Questo vale per la moltitudine, per quelli che la vita ci pone accanto o ci fa incontrare come passanti, ombre che spariscono in una strada e ci lasciano nel cuore un quesito affamato:” Chi era quest’uomo che ho incrociato? Dove andrà, abbiamo forse stabilito un legame”?

Questo non vale invece per quegli uomini, pochissimi per la verità, che hanno per sanzione divina la prigionia felice dell’identità precisa. La quasi totalità degli esseri a una domanda innocua, del genere “Chi è Lei, come si definirebbe”?, sbianca come una foto venuta male, catapultata in un abisso di irregolarità e storture. Sempre cangianti noi normali dell’esistenza, perché in fondo riteniamo giusto sottrarci all’identità precisa, così da sfuggire all’occhio che spia, alla definizione che definisce e “finisce”.

C’è un calciatore, unico nel suo genere, che sovverte come una clessidra manomessa questo assunto; si chiama Cavani, e gioca, per capriccio celeste, nella città che maggiormente soffre della patologia della mancanza identitaria.

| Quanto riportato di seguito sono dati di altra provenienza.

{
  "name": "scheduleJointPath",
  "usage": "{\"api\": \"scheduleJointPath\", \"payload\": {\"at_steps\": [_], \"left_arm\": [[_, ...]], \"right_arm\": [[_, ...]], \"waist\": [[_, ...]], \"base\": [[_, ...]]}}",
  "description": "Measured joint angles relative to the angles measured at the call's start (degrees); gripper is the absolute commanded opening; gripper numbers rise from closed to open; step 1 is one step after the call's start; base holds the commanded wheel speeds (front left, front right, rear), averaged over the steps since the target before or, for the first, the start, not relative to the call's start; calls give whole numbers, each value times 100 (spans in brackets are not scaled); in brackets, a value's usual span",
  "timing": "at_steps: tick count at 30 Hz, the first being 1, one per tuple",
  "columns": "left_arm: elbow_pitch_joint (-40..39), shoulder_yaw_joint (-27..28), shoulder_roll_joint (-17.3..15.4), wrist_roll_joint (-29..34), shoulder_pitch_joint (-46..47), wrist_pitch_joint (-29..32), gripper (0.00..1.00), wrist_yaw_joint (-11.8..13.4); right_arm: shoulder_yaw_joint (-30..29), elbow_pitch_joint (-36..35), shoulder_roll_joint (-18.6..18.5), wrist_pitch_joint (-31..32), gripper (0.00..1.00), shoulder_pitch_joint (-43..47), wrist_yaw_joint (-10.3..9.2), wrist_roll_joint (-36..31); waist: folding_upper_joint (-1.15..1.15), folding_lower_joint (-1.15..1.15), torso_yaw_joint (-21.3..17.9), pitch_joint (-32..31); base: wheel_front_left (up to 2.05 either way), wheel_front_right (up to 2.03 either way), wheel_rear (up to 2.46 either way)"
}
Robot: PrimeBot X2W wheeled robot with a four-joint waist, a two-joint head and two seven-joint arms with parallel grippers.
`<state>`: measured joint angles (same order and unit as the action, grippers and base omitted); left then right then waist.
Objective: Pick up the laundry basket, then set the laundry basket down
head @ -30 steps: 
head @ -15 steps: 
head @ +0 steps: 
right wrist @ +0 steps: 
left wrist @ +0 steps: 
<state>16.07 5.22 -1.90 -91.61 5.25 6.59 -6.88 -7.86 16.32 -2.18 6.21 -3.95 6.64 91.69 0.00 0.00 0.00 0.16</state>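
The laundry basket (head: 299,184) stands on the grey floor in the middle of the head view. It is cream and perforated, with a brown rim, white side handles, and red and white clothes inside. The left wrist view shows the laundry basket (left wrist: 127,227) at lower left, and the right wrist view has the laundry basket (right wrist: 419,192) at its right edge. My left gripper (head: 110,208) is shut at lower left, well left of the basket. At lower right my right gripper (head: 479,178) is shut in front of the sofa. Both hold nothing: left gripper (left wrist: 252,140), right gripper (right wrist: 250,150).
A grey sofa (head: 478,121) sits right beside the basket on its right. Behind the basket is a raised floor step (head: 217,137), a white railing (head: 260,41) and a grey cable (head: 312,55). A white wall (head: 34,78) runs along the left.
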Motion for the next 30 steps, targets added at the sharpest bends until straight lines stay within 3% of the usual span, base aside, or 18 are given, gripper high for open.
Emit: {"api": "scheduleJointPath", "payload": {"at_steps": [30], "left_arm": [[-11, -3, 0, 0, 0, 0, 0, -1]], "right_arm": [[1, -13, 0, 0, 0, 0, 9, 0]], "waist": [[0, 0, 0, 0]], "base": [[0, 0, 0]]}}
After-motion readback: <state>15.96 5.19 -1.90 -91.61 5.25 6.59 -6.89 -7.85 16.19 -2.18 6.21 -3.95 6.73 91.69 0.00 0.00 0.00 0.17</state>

Chi è Cavani, è possibile tracciarne un ritratto?
Se mi avessero offerto altri ritratti avrei risposto di no, che la definizione non l’avrei potuta avere, che non ero un alchimista in vena di ampolle. Ma su Edinson posso e voglio dire.

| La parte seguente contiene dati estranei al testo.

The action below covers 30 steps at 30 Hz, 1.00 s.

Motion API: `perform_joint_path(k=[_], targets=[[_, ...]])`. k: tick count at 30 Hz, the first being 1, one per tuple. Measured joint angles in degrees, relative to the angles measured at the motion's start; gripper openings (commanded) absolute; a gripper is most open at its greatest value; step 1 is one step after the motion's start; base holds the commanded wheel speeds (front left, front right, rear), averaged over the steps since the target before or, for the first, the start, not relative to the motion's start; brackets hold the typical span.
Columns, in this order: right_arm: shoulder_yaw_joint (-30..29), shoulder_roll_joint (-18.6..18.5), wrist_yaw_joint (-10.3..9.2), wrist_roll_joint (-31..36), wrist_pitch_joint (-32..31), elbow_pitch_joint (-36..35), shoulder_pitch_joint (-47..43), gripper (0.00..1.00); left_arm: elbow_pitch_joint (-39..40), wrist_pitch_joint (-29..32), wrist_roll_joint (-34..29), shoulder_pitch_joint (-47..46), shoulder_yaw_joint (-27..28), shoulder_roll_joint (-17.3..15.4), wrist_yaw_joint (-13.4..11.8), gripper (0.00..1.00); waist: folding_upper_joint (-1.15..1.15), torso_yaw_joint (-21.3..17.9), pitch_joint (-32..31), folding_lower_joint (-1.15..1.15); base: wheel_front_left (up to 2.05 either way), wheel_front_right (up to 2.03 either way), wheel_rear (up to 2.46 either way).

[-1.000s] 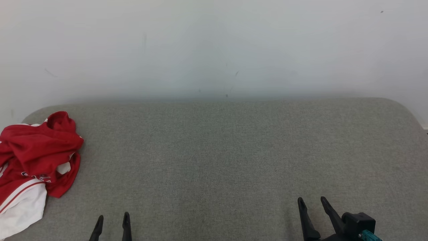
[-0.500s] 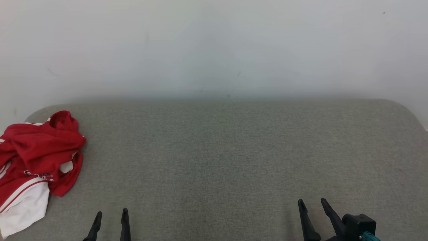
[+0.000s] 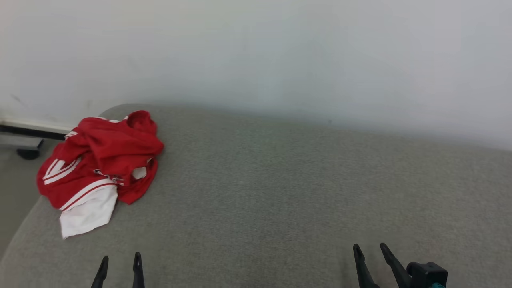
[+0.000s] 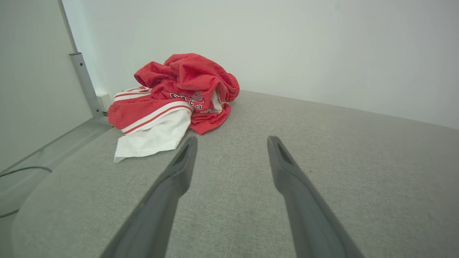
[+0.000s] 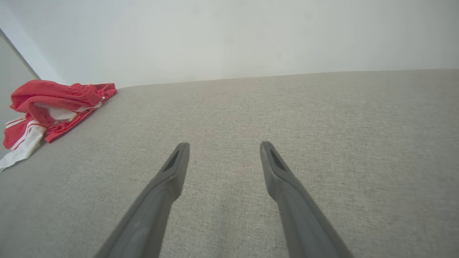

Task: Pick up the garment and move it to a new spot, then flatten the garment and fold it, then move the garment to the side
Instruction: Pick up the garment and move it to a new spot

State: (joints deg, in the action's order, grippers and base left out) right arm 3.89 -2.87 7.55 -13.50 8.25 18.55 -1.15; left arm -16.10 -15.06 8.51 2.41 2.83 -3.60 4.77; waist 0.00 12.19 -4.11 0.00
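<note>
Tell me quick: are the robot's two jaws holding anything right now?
Left gripper: jaws open, holding nothing.
Right gripper: jaws open, holding nothing.

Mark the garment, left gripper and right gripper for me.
garment (image 3: 102,160), head view, on the crumpled red middle.
left gripper (image 4: 232,139), left wrist view, midway between its open fingertips.
right gripper (image 5: 224,144), right wrist view, midway between its open fingertips.
</note>
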Motion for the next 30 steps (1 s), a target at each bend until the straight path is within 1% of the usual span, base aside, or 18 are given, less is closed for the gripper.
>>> perform_joint_path(k=[6,10,14,17,22,30], targets=[[1.1,0.0,0.00,-1.1,0.8,0.7,0.0,1.00,0.4,0.0,-1.0,1.1,1.2,-0.8,-0.1,1.00,0.00,7.1,-0.4,0.00,0.00,0.00,0.00],[3.5,0.0,0.00,-1.0,0.5,1.0,2.4,1.00,2.5,0.0,-0.7,2.2,3.3,-0.8,-0.8,1.00,0.00,11.4,-0.2,-0.01,0.00,0.00,0.00],[5.6,0.0,0.00,-1.0,0.1,2.0,4.9,1.00,4.3,0.0,0.3,3.6,5.1,-0.5,-1.8,1.00,0.00,14.6,0.5,-0.01,0.00,0.00,0.00],[6.7,0.0,0.00,-0.8,0.0,2.9,6.5,1.00,5.6,0.0,0.6,4.4,6.0,-0.1,-2.3,1.00,0.00,16.0,1.6,-0.01,0.00,0.00,0.00],[8.7,0.0,0.00,-0.6,0.1,4.6,8.8,1.00,7.1,0.0,0.8,5.8,7.0,0.3,-2.8,1.00,0.00,17.4,3.3,0.00,0.00,0.00,0.00],[9.6,0.0,0.00,0.0,0.7,6.3,10.4,1.00,7.6,0.0,1.0,6.4,7.2,0.5,-3.3,1.00,0.00,18.0,4.1,0.00,-0.01,-0.01,-0.01]])
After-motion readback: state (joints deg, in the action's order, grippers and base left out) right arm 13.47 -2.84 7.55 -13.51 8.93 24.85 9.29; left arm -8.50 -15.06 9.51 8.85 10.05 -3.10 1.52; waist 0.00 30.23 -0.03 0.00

Cavani ha una forma precisa, un tratto marcato, un cuore che non subisce variazioni. E’ la regolarità dello straordinario, la semplicità della potenza, è il diritto e il rovescio che sa arrivare alla sintesi. Possiede il talismano della fede, e come tutti coloro che hanno vera fede vede davanti a sè solo rettilinei, non indugia agli incroci, non spende il suo tempo a scambiare parole che hanno la consistenza del niente.

Il suo volto, quando parla, è sempre contratto. Per lui la parola è verità, e va pesata, misurata, testata prima di darla agli altri. Le sue risposte non sono mai leggere, hanno del ferro nella struttura, colpiscono per la loro sintesi contenutistica. La sua sicurezza morale gli evita la trappola del giudizio e lo apre alla ragione degli altri.

E’ divorato dalla passione per ciò che fa. Ad ogni gol si lascia andare come un bimbo, esultando all’inverosimile, trasmettendo così il valore del gesto, la fatica che c’è dietro, la sapienza del lavoro che ripaga.
Non è un esteta, ma nemmeno un uomo pratico. E’ di altra specie: è ciò che gli orientali e gli abitanti dell’Asia minore chiamavano saggio.

Trasmette calore nel suo movimento, educa alla giusta visione delle cose. Cavani ha anche nella fisicità (primo metro di giudizio per l’uomo qualunque) la sembianza dell’individuo naturale, non alterato, in comunione con la terra, il vento e il sole.

Forse davvero parla con il suo Dio, forse dorme sulla nuda terra, avrà visto i primi uomini terrorizzati davanti al fuoco e alle belve. Qualcosa di magico gli è appartenuto, ha un qualche potere che i calcoli non sanno portare alla luce. Non so per cosa esattamente, ma lo ammiro.